• Given information:
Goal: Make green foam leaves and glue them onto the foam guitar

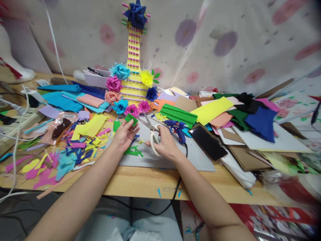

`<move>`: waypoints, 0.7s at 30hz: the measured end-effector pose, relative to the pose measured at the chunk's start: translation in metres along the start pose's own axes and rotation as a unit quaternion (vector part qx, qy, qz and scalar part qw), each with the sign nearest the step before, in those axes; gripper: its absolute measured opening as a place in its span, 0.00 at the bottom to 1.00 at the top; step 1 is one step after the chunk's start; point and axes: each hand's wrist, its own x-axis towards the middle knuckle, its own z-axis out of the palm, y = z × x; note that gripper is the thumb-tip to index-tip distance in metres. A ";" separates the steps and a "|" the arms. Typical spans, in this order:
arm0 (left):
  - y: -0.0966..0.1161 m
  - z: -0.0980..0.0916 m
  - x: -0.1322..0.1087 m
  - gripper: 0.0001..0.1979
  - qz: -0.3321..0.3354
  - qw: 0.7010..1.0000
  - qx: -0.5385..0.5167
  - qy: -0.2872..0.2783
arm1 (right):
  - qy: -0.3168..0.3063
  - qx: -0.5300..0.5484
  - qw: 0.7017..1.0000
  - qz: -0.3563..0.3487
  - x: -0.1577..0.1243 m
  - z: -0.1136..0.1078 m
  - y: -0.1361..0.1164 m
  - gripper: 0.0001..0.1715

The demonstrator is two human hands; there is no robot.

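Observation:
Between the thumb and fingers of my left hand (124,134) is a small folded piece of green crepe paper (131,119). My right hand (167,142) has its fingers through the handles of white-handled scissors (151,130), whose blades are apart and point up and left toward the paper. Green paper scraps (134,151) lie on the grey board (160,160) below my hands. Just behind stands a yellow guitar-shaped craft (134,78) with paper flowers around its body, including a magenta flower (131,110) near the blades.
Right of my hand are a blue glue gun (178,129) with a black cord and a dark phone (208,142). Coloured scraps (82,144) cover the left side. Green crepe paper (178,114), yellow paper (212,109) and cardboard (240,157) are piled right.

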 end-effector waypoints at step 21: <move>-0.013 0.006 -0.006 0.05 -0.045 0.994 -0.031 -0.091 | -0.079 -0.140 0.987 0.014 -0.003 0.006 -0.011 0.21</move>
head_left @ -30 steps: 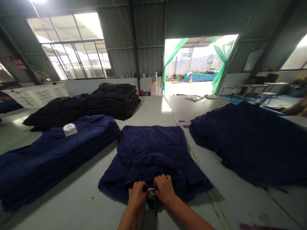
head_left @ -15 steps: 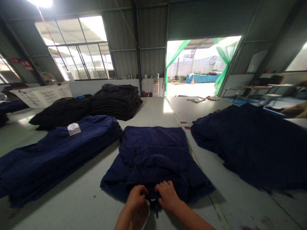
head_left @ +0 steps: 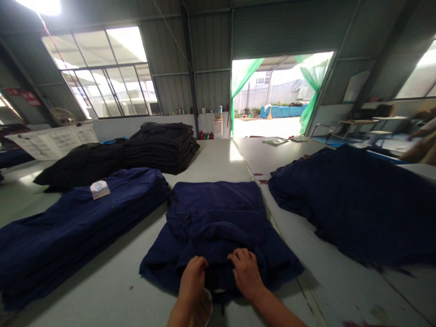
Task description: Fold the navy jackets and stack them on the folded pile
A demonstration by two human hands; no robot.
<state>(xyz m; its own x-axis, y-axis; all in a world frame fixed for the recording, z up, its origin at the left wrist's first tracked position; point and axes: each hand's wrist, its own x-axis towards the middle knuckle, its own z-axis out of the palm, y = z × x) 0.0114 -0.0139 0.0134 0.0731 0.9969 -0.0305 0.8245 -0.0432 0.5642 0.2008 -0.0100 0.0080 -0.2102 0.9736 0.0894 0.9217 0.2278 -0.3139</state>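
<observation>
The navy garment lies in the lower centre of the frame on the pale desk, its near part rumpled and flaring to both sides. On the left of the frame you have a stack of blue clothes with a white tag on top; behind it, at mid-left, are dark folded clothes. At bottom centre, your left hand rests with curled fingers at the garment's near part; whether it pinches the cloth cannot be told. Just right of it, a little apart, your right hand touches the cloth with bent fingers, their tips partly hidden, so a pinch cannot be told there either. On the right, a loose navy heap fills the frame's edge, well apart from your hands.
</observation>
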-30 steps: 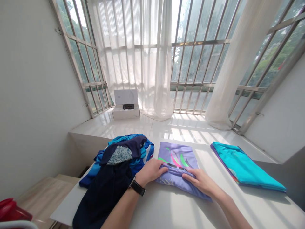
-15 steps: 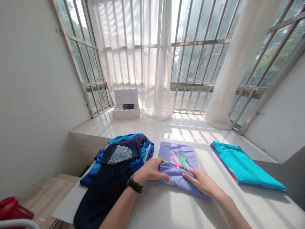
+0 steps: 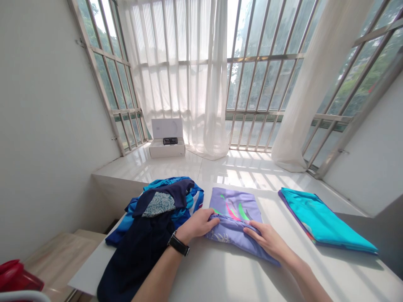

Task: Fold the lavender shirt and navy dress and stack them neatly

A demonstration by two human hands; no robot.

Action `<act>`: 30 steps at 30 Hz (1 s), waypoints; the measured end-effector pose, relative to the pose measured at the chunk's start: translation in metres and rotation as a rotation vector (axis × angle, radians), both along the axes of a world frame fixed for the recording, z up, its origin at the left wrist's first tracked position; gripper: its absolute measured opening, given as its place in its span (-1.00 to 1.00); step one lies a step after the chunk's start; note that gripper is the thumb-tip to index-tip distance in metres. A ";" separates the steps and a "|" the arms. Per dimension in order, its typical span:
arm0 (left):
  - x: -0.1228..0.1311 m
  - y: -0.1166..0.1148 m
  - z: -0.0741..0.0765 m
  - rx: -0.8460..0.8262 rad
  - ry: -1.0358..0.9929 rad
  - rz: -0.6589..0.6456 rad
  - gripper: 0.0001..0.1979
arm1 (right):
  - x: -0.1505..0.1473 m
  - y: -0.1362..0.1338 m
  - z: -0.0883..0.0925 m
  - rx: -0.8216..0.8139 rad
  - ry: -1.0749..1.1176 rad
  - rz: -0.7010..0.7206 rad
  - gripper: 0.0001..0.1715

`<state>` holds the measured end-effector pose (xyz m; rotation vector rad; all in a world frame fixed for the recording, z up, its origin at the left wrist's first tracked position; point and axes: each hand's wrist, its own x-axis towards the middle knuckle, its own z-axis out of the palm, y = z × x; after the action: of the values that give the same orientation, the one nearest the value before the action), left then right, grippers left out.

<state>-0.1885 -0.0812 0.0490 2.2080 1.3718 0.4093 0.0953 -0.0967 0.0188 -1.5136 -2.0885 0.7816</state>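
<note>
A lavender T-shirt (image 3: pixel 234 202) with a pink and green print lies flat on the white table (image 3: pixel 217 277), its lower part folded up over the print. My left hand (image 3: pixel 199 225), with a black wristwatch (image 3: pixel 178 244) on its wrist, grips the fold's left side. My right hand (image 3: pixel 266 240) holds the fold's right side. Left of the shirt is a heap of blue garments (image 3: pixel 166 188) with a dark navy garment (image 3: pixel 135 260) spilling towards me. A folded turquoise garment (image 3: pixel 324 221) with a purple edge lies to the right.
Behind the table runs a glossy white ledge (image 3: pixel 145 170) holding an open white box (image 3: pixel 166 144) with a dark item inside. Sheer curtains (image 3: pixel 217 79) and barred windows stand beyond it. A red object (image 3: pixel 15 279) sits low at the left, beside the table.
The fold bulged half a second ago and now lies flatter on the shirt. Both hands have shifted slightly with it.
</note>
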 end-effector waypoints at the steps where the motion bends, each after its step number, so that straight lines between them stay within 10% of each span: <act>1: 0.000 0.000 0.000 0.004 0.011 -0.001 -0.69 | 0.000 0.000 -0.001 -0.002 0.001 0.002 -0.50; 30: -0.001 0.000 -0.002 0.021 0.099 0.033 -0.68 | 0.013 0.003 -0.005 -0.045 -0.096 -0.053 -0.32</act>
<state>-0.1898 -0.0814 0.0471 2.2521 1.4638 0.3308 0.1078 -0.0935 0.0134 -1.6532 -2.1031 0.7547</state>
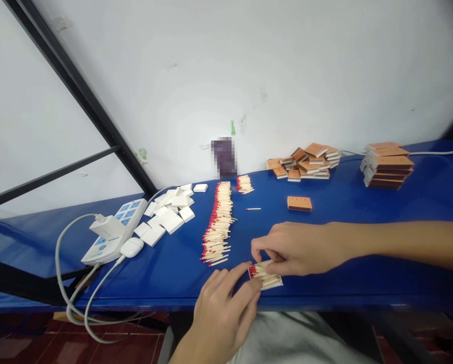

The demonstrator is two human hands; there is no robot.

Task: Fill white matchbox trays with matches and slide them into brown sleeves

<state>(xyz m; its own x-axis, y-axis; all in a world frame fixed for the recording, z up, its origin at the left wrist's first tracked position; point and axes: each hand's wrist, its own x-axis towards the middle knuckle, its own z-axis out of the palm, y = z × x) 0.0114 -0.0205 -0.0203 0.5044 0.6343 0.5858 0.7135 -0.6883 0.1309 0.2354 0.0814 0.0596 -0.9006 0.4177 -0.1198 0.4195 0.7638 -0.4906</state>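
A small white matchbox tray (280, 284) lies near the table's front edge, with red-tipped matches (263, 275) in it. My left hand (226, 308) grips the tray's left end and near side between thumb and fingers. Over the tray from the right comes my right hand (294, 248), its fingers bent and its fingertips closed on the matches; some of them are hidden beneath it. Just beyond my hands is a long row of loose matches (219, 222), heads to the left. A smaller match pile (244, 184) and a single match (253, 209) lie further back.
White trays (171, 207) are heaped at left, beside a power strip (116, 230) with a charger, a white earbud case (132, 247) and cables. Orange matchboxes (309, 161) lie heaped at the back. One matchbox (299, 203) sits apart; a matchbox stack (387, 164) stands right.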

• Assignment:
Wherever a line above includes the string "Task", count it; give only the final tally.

• Problem solution:
3